Recorded data:
-=-=-

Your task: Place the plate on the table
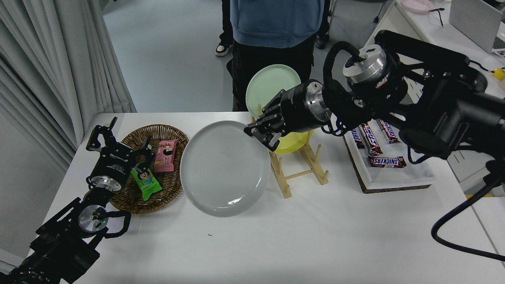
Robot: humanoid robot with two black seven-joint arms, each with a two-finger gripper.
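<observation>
Right gripper [263, 136] pinches the plate [225, 169] by its rim at 2 o'clock; plate hangs tilted over the tabletop [276, 236], between basket [177, 185] and rack [300, 165]. Risk: thin rim grip may slip, or the low edge may strike first and skid. Right arm reaches leftward, wrist angled down. Left gripper [118, 142] parked at 8 o'clock, fingers spread

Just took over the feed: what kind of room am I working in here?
Probably a robotics lab or test room, not a kitchen: staged props on a white table, a wooden dish rack and a tray of Snickers bars, curtain partitions, and a person watching.
</observation>
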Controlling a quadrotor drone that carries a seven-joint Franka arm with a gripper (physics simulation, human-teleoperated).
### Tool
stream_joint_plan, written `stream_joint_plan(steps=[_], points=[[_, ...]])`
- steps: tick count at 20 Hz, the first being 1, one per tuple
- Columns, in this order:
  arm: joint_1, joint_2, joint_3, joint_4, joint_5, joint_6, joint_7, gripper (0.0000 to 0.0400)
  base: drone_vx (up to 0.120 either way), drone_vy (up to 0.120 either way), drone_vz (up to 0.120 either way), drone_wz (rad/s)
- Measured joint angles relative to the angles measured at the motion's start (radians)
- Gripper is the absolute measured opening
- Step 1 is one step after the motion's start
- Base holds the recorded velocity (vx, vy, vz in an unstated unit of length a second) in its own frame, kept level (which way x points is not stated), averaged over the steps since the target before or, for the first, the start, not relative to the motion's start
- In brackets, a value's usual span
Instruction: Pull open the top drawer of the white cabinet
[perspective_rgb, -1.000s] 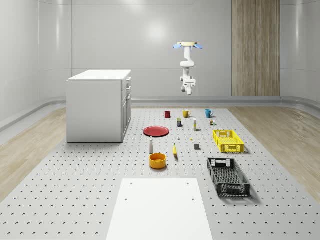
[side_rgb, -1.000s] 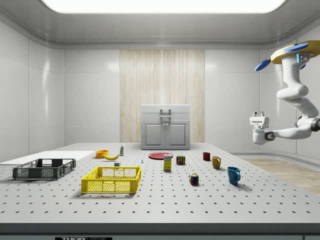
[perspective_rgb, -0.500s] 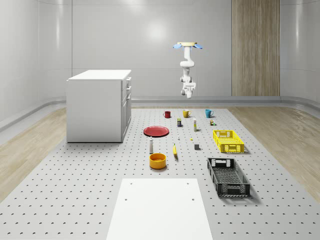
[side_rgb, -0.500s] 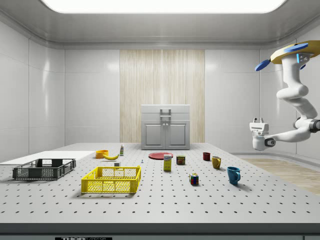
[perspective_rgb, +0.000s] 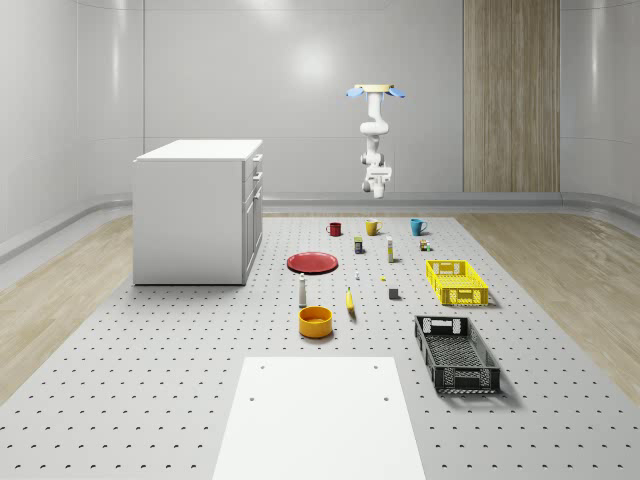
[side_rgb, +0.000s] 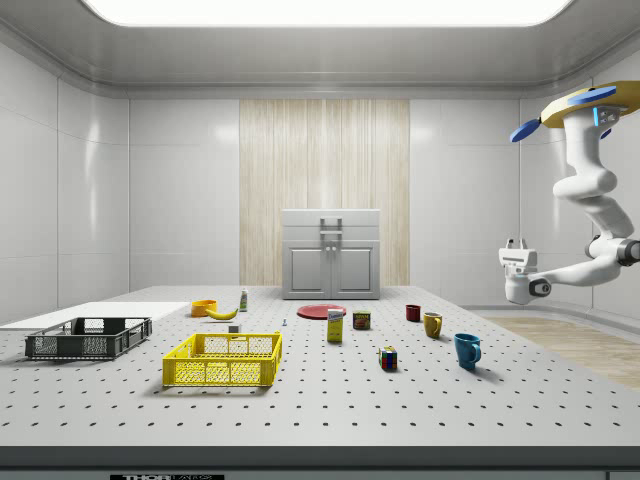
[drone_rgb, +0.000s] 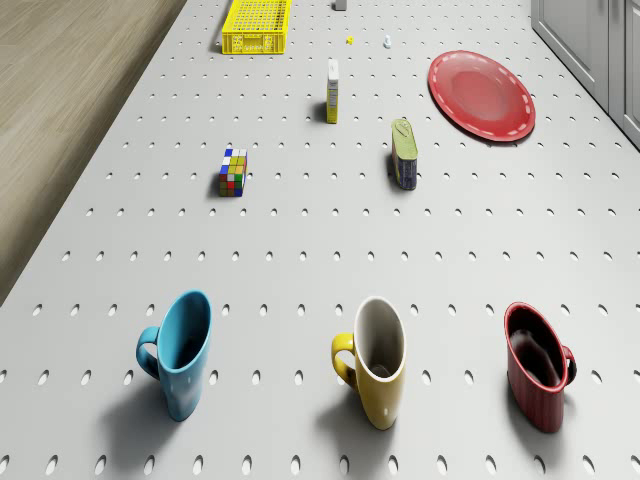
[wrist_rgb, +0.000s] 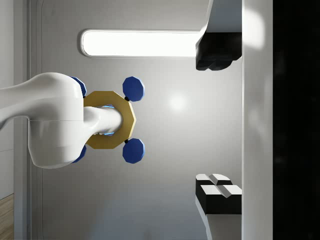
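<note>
White cabinet (perspective_rgb: 198, 211): boxy, matte, flat top, on the perforated grey table (perspective_rgb: 150, 370) at the whole-scene view's left, far half. Its front, seen in the side view, has a top drawer (side_rgb: 331, 221) with a vertical bar handle above two panelled doors; the drawer sits flush, shut.

Drone (perspective_rgb: 376, 91) hovers high over the table's far edge, above the row of mugs, well apart from the cabinet. Yellow octagonal body, blue rotors. Glossy white arm hangs down, then bends up.

Gripper (wrist_rgb: 219, 122) points upward toward the drone and ceiling light; fingers (wrist_rgb: 216, 192) spread wide, nothing between them.

Below the drone: glossy blue mug (drone_rgb: 180, 352), yellow mug (drone_rgb: 374, 361), dark red mug (drone_rgb: 538, 365), red plate (drone_rgb: 481, 95).
</note>
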Motion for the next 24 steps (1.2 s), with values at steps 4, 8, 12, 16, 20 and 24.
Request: stream_joint_plan(steps=[4, 8, 12, 16, 20, 24], points=[[-0.001, -0.001, 0.000, 0.001, 0.000, 0.001, 0.000, 0.0305, 0.010, -0.040, 0.000, 0.000], [-0.001, -0.002, 0.001, 0.000, 0.000, 0.004, 0.000, 0.0305, 0.120, -0.120, 0.010, 0.000], [-0.001, -0.004, 0.001, -0.002, -0.001, 0.006, 0.000, 0.0305, 0.120, -0.120, 0.120, 0.000], [-0.002, -0.006, 0.002, -0.003, -0.002, 0.009, 0.000, 0.0305, 0.120, -0.120, 0.120, 0.000], [-0.003, -0.008, 0.004, -0.005, -0.004, 0.012, 0.000, 0.0305, 0.120, -0.120, 0.120, 0.000], [-0.004, -0.011, 0.008, -0.008, -0.009, 0.015, 0.000, 0.0305, 0.120, -0.120, 0.120, 0.000]])
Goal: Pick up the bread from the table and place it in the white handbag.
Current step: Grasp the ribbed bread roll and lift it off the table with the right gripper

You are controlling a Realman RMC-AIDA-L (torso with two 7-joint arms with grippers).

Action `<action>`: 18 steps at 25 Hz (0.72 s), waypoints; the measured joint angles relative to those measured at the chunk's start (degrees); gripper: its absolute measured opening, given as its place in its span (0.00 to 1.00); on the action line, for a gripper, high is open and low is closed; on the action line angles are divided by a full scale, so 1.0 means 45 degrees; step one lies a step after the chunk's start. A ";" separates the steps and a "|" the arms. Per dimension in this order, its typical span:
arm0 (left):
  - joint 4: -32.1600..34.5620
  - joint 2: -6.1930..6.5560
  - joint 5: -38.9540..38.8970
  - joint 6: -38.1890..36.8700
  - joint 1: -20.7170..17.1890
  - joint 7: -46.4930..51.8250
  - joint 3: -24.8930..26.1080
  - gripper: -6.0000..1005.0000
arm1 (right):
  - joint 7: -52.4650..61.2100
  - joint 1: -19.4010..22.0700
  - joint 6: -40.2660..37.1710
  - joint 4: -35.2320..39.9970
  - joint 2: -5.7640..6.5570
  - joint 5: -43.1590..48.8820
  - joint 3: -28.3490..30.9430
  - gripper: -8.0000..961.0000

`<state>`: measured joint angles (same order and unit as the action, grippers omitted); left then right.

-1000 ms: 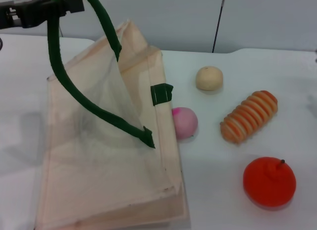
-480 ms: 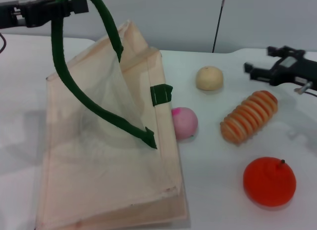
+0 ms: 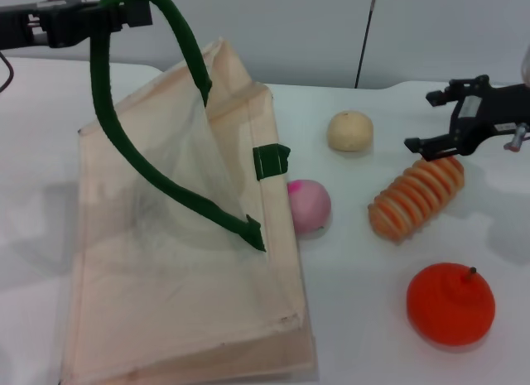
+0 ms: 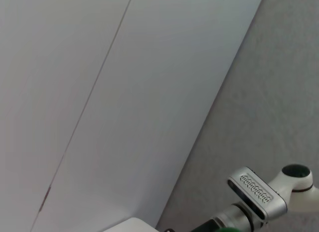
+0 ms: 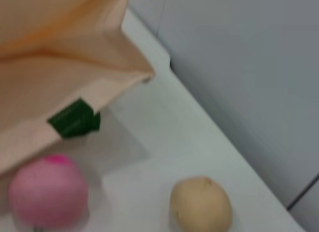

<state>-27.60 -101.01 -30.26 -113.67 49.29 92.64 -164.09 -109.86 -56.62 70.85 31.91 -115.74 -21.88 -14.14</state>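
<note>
The right gripper point(image 3: 431, 120) hangs with its black fingers spread apart just above the far end of the bread point(image 3: 416, 194), nothing between them. The loaf lies on the white table point(image 3: 364, 319), a ridged roll striped orange and cream, slanting away from the robot. A round tan bun point(image 3: 349, 131) sits near it on the far side toward the bag, a smooth pink ball point(image 3: 308, 204) rests against the bag's edge, and a glossy orange-red fruit point(image 3: 450, 304) with a dark stem lies nearer the robot (none of them touches the bread).

The left gripper point(image 3: 124, 11) is held high at the far left, its arm reaching in level, clamped on one dark green handle point(image 3: 132, 145) of the white handbag point(image 3: 166, 277). That thick loop is pulled up, lifting the thin cream fabric so the mouth gapes toward the bread. The second handle's stub point(image 3: 271, 160) lies flat on the bag's rim.
</note>
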 joint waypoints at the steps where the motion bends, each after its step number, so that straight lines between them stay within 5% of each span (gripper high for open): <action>1: 0.0000 -0.0008 0.0005 0.0025 0.0000 0.0000 0.0000 0.10 | 0.0282 0.0042 -0.0004 0.0104 -0.0001 0.0005 -0.0544 0.91; 13: 0.0000 -0.0057 0.0229 0.0139 0.0053 0.0030 0.0000 0.10 | 0.1758 0.0528 0.0156 0.1170 -0.0064 0.0035 -0.5183 0.91; 18: 0.0002 -0.0070 0.0324 0.0196 0.0080 0.0033 0.0000 0.10 | 0.2161 0.0585 0.0306 0.1442 -0.0102 -0.0048 -0.6017 0.90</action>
<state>-27.59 -101.32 -28.80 -112.78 49.65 92.78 -164.09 -100.14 -53.99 72.23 38.40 -116.20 -22.10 -41.21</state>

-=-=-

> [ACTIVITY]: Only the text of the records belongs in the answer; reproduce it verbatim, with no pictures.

> [RESULT]:
Your task: Place the plate on the table
Robot: humanoid robot with two black seven-joint arms, each with a two-finger gripper.
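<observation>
Right gripper [263, 136] pinches the plate [225, 169] by its rim at 2 o'clock; plate hangs tilted over the tabletop [276, 236], between basket [177, 185] and rack [300, 165]. Risk: thin rim grip may slip, or the low edge may strike first and skid. Right arm reaches leftward, wrist angled down. Left gripper [118, 142] parked at 8 o'clock, fingers spread

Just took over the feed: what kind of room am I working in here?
Probably a robotics lab or test room, not a kitchen: staged props on a white table, a wooden dish rack and a tray of Snickers bars, curtain partitions, and a person watching.
</observation>
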Controlling a quadrotor drone that carries a seven-joint Franka arm with a gripper (physics simulation, human-teleoperated).
### Tool
stream_joint_plan, written `stream_joint_plan(steps=[_], points=[[_, ...]])`
- steps: tick count at 20 Hz, the first being 1, one per tuple
- Columns, in this order:
  arm: joint_1, joint_2, joint_3, joint_4, joint_5, joint_6, joint_7, gripper (0.0000 to 0.0400)
  base: drone_vx (up to 0.120 either way), drone_vy (up to 0.120 either way), drone_vz (up to 0.120 either way), drone_wz (rad/s)
- Measured joint angles relative to the angles measured at the motion's start (radians)
- Gripper is the absolute measured opening
- Step 1 is one step after the motion's start
- Base holds the recorded velocity (vx, vy, vz in an unstated unit of length a second) in its own frame, kept level (which way x points is not stated), averaged over the steps since the target before or, for the first, the start, not relative to the motion's start
- In brackets, a value's usual span
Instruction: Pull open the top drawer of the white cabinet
[perspective_rgb, -1.000s] 
[side_rgb, -1.000s] 
[perspective_rgb, -0.500s] 
[side_rgb, -0.500s] 
[perspective_rgb, +0.000s] 
[side_rgb, +0.000s] 
[drone_rgb, +0.000s] 
[wrist_rgb, +0.000s] 
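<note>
White cabinet (perspective_rgb: 198, 211): boxy, matte, flat top, on the perforated grey table (perspective_rgb: 150, 370) at the whole-scene view's left, far half. Its front, seen in the side view, has a top drawer (side_rgb: 331, 221) with a vertical bar handle above two panelled doors; the drawer sits flush, shut.

Drone (perspective_rgb: 376, 91) hovers high over the table's far edge, above the row of mugs, well apart from the cabinet. Yellow octagonal body, blue rotors. Glossy white arm hangs down, then bends up.

Gripper (wrist_rgb: 219, 122) points upward toward the drone and ceiling light; fingers (wrist_rgb: 216, 192) spread wide, nothing between them.

Below the drone: glossy blue mug (drone_rgb: 180, 352), yellow mug (drone_rgb: 374, 361), dark red mug (drone_rgb: 538, 365), red plate (drone_rgb: 481, 95).
</note>
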Motion for the next 24 steps (1.2 s), with values at steps 4, 8, 12, 16, 20 and 24.
Request: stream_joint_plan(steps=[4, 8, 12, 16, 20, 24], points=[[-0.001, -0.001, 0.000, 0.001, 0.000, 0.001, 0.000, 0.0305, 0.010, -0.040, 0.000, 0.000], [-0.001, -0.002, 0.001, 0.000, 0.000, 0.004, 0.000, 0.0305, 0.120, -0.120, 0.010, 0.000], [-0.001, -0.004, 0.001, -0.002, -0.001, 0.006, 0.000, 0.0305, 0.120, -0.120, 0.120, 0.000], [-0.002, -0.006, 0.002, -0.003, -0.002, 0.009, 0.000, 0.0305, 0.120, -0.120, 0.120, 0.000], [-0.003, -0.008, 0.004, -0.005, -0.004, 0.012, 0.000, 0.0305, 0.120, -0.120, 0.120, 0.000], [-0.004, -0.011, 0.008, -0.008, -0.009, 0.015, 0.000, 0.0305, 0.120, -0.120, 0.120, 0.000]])
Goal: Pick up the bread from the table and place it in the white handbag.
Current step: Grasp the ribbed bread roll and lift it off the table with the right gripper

You are controlling a Realman RMC-AIDA-L (torso with two 7-joint arms with grippers).

Action `<action>`: 18 steps at 25 Hz (0.72 s), waypoints; the measured joint angles relative to those measured at the chunk's start (degrees); gripper: its absolute measured opening, given as its place in its span (0.00 to 1.00); on the action line, for a gripper, high is open and low is closed; on the action line angles are divided by a full scale, so 1.0 means 45 degrees; step one lies a step after the chunk's start. A ";" separates the steps and a "|" the arms. Per dimension in this order, its typical span:
arm0 (left):
  - joint 4: -32.1600..34.5620
  - joint 2: -6.1930..6.5560
  - joint 5: -38.9540..38.8970
  - joint 6: -38.1890..36.8700
  - joint 1: -20.7170..17.1890
  - joint 7: -46.4930..51.8250
  - joint 3: -24.8930..26.1080
  - gripper: -6.0000..1005.0000
arm1 (right):
  - joint 7: -52.4650..61.2100
  - joint 1: -19.4010..22.0700
  - joint 6: -40.2660..37.1710
  - joint 4: -35.2320..39.9970
  - joint 2: -5.7640..6.5570
  - joint 5: -43.1590..48.8820
  - joint 3: -28.3490..30.9430
  - gripper: -8.0000..961.0000

`<state>`: measured joint angles (same order and unit as the action, grippers omitted); left then right.

-1000 ms: 
-480 ms: 
+0 ms: 
+0 ms: 
+0 ms: 

<state>-27.60 -101.01 -30.26 -113.67 49.29 92.64 -164.09 -109.86 -56.62 70.85 31.91 -115.74 -21.88 -14.14</state>
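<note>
The right gripper point(image 3: 431, 120) hangs with its black fingers spread apart just above the far end of the bread point(image 3: 416, 194), nothing between them. The loaf lies on the white table point(image 3: 364, 319), a ridged roll striped orange and cream, slanting away from the robot. A round tan bun point(image 3: 349, 131) sits near it on the far side toward the bag, a smooth pink ball point(image 3: 308, 204) rests against the bag's edge, and a glossy orange-red fruit point(image 3: 450, 304) with a dark stem lies nearer the robot (none of them touches the bread).

The left gripper point(image 3: 124, 11) is held high at the far left, its arm reaching in level, clamped on one dark green handle point(image 3: 132, 145) of the white handbag point(image 3: 166, 277). That thick loop is pulled up, lifting the thin cream fabric so the mouth gapes toward the bread. The second handle's stub point(image 3: 271, 160) lies flat on the bag's rim.
</note>
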 joint waypoints at the steps where the motion bends, each after its step number, so that straight lines between them stay within 5% of each span (gripper high for open): <action>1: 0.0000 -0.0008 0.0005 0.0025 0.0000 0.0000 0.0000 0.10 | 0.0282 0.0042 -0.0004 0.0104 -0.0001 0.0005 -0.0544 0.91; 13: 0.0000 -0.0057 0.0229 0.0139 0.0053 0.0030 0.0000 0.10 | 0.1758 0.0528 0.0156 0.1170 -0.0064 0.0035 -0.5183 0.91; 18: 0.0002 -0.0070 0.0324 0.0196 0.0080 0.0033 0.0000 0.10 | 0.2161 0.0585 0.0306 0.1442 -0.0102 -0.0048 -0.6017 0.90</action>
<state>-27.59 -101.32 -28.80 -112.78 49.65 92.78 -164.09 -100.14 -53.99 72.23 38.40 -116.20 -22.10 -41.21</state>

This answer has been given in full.